## WHAT YOU ARE ASKED TO DO
The lines below should be written out again in full, exactly as they are.

## DATA BELOW
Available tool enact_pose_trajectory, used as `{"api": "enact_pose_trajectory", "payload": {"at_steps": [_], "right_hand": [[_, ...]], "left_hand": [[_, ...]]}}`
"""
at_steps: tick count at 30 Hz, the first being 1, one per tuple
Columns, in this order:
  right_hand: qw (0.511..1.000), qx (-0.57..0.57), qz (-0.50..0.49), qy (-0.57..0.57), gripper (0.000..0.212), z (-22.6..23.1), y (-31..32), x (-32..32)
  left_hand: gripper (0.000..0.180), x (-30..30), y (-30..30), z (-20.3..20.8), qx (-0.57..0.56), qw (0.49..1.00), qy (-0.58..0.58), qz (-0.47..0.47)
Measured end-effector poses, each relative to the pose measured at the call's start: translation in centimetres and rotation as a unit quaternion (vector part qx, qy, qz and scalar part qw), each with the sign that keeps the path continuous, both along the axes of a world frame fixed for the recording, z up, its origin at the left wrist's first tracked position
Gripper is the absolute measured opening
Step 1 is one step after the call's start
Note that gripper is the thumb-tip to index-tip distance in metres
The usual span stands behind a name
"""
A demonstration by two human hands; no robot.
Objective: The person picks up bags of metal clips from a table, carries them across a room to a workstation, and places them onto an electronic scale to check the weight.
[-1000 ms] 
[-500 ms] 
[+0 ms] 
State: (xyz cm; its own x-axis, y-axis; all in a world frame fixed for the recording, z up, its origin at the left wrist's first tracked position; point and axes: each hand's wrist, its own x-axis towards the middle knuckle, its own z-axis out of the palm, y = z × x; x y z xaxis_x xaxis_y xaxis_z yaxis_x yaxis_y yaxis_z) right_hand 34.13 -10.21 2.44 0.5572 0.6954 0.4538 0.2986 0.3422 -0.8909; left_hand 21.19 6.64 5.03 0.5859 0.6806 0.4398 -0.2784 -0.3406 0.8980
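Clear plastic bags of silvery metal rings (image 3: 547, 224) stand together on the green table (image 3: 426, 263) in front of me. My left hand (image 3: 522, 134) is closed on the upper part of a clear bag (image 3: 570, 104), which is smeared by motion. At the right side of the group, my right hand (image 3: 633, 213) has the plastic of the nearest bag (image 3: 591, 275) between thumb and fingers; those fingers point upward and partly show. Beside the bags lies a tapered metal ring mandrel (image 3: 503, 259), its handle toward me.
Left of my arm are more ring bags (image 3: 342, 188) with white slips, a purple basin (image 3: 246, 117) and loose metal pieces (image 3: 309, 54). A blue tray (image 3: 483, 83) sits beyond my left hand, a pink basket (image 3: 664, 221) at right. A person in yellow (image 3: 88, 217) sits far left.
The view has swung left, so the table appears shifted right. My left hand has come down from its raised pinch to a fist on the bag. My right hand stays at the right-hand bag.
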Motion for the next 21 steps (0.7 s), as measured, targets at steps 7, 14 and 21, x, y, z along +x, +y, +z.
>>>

## WRITTEN ANSWER
Available tool enact_pose_trajectory, used as `{"api": "enact_pose_trajectory", "payload": {"at_steps": [_], "right_hand": [[_, ...]], "left_hand": [[_, ...]]}}`
"""
at_steps: tick count at 30 Hz, the first being 1, one per tuple
Columns, in this order:
  right_hand: qw (0.511..1.000), qx (-0.57..0.57), qz (-0.50..0.49), qy (-0.57..0.57), gripper (0.000..0.212), z (-22.6..23.1), y (-31..32), x (-32..32)
  left_hand: gripper (0.000..0.180), x (-30..30), y (-30..30), z (-20.3..20.8), qx (-0.57..0.56), qw (0.49..1.00), qy (-0.58..0.58), qz (-0.47..0.47)
Measured end-effector poses, each relative to the pose measured at the call's start: translation in centimetres and rotation as a unit quaternion (vector part qx, qy, qz and scalar part qw), each with the sign that keeps the path continuous, both along the axes of a world frame fixed for the recording, z up, its origin at the left wrist's first tracked position
Gripper is the absolute measured opening
Step 1 is one step after the call's start
Note that gripper is the thumb-tip to index-tip distance in metres
The usual span stands behind a name
"""
A demonstration by two human hands; no robot.
Objective: The person picks up bags of metal clips from a table, carries them across a room to a workstation, and places them onto an electronic scale to check the weight.
[-1000 ms] 
[-500 ms] 
[+0 ms] 
State: (xyz cm; its own x-axis, y-axis; all in a world frame fixed for the recording, z up, its origin at the left wrist's first tracked position; point and axes: each hand's wrist, its own x-axis towards the middle knuckle, its own z-axis out of the palm, y = z × x; x y z xaxis_x xaxis_y xaxis_z yaxis_x yaxis_y yaxis_z) right_hand 34.13 -10.21 2.44 0.5572 0.6954 0.4538 0.2986 0.3422 -0.8909; left_hand 21.19 6.64 5.03 0.5859 0.6806 0.4398 -0.2784 -0.3406 0.8980
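Clear plastic bags of silvery metal rings (image 3: 547, 224) stand together on the green table (image 3: 426, 263) in front of me. My left hand (image 3: 522, 134) is closed on the upper part of a clear bag (image 3: 570, 104), which is smeared by motion. At the right side of the group, my right hand (image 3: 633, 213) has the plastic of the nearest bag (image 3: 591, 275) between thumb and fingers; those fingers point upward and partly show. Beside the bags lies a tapered metal ring mandrel (image 3: 503, 259), its handle toward me.
Left of my arm are more ring bags (image 3: 342, 188) with white slips, a purple basin (image 3: 246, 117) and loose metal pieces (image 3: 309, 54). A blue tray (image 3: 483, 83) sits beyond my left hand, a pink basket (image 3: 664, 221) at right. A person in yellow (image 3: 88, 217) sits far left.
The view has swung left, so the table appears shifted right. My left hand has come down from its raised pinch to a fist on the bag. My right hand stays at the right-hand bag.
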Motion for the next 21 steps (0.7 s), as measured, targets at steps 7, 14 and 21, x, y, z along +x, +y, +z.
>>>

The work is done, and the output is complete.